Cuando mi madre me golpeaba e insultaba, yo me limitaba a tratar de evitar los golpes. Hasta que un día, una tarde de verano, se le fue la mano y me dejó en coma. Durante los meses posteriores a la recuperación sufrí fuertes dolores de cabeza –me golpeó con un cenicero enorme que se había traído mi padrastro de Canarias después de trabajar dos semanas pintando un hotel–. También tuve problemas de orientación, mareos constantes y cierta dificultad para construir frases. A veces estaba patinando por la Plaza Mayor y el lugar desaparecía. No sabía dónde estaba. Me quedaba mirando a la gente, a los turistas, y todo me parecía extraño. Recuerdo mirarme las manos y no saber qué eran unas manos. Movía los dedos y parecía que se movían solos. Una sensación de irrealidad que duraba pocos segundos, pero que me dejaban sumido en la confusión y el miedo.
Nunca más volvió a golpearme, y a partir de ese desastroso episodio mostró respeto por mí. En parte, supongo, porque se sentía culpable. Y en parte –eso también– por cómo la miraba yo cuando se ponía demasiado nerviosa. La miraba fijamente. La retaba a repetir.
Poco después recogí mis cuatro cosas, las metí en una mochila, y me largué para no volver jamás.
Tardé más de diez años en lograr perdonarla. En entenderla. Porque sí, traté de justificarla mil veces. Hasta que me di cuenta de que no necesitaba justificarla, sino, simplemente, perdonarla. La perdoné cuando ella llevaba ya dos años muerta. Dos putos años en los que, como pueden imaginar, tuve toda clase de sentimientos encontrados. Desde la tristeza por haber perdido a mi madre, pasando por el odio, la culpa, y de nuevo la confusión. Pero la perdoné. Dos años de borracheras y visitas al psiquiatra. Un hermoso legado que casi me cuesta mi matrimonio.

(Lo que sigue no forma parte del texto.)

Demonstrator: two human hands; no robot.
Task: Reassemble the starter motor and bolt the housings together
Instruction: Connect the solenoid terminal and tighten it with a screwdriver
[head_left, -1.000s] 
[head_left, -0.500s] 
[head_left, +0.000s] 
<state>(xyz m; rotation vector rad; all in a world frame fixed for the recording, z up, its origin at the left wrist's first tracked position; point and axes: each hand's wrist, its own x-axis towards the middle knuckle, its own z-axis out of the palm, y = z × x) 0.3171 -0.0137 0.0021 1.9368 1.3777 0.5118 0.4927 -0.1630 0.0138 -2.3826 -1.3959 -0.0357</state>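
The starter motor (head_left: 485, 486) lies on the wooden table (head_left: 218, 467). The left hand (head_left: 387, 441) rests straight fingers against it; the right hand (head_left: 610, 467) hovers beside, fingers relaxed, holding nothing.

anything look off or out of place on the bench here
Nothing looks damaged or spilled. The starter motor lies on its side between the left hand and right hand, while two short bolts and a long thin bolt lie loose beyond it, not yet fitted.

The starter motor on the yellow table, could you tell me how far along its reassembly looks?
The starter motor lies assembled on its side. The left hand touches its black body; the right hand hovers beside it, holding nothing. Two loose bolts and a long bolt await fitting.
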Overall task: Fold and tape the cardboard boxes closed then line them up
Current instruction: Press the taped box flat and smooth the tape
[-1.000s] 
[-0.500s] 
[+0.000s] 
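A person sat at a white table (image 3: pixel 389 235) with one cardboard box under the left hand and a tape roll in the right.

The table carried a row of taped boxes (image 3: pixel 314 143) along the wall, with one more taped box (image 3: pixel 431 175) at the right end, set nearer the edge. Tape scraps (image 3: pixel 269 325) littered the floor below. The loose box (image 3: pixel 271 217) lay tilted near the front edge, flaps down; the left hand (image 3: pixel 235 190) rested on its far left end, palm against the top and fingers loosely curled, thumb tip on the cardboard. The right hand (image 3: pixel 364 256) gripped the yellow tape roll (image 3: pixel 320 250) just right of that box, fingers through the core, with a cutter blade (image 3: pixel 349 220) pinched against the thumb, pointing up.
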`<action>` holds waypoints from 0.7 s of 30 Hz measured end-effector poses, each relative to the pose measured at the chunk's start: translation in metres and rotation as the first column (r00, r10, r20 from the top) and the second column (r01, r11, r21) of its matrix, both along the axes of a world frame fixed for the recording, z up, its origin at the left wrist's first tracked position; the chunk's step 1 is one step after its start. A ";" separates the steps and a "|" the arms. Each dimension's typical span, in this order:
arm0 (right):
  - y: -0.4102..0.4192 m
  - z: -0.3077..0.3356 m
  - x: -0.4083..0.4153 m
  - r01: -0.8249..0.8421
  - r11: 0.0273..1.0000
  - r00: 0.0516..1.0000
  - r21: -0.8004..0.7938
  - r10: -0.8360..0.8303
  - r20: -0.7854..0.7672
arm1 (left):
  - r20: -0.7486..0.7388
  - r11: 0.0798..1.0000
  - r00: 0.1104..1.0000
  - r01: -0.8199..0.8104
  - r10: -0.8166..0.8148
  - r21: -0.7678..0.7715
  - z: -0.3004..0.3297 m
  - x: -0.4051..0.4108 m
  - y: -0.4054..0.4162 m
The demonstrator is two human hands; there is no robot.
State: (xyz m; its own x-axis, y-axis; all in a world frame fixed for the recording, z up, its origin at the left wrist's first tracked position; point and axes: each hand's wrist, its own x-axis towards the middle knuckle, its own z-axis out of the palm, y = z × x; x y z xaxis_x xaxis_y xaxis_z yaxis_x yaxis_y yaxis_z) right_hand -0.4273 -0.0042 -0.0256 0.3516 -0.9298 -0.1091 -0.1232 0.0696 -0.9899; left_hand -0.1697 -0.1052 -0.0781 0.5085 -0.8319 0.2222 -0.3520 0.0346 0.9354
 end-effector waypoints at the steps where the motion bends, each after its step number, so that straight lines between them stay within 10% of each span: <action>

La violencia es un mal asunto. Yo también la he ejercido. A veces me pegaba con tipos que sabía que me vencerían. Eran más fuertes. Pero yo no daba un paso atrás porque sabía lo que era recibir golpes, y sabía también que era peor no recibirlos.
Aún hoy, tanto tiempo después, a veces noto esa violencia dentro de mí. La clave para que no salga es el amor propio. Entender que, pase lo que pase, me sigo teniendo a mí. Que yo me cuidaré. Que no hay nada que pueda hacer que pierda lo que he conseguido en mi vida por no saber controlar unos impulsos que están ahí, pero que están para destrozarla, para destrozar mi vida. Son los demonios y seguirán ahí. Pero con ellos hay que hacer lo que yo hice con mi madre: mirarlos fijamente. Retarlos. Y vencerlos sólo con eso.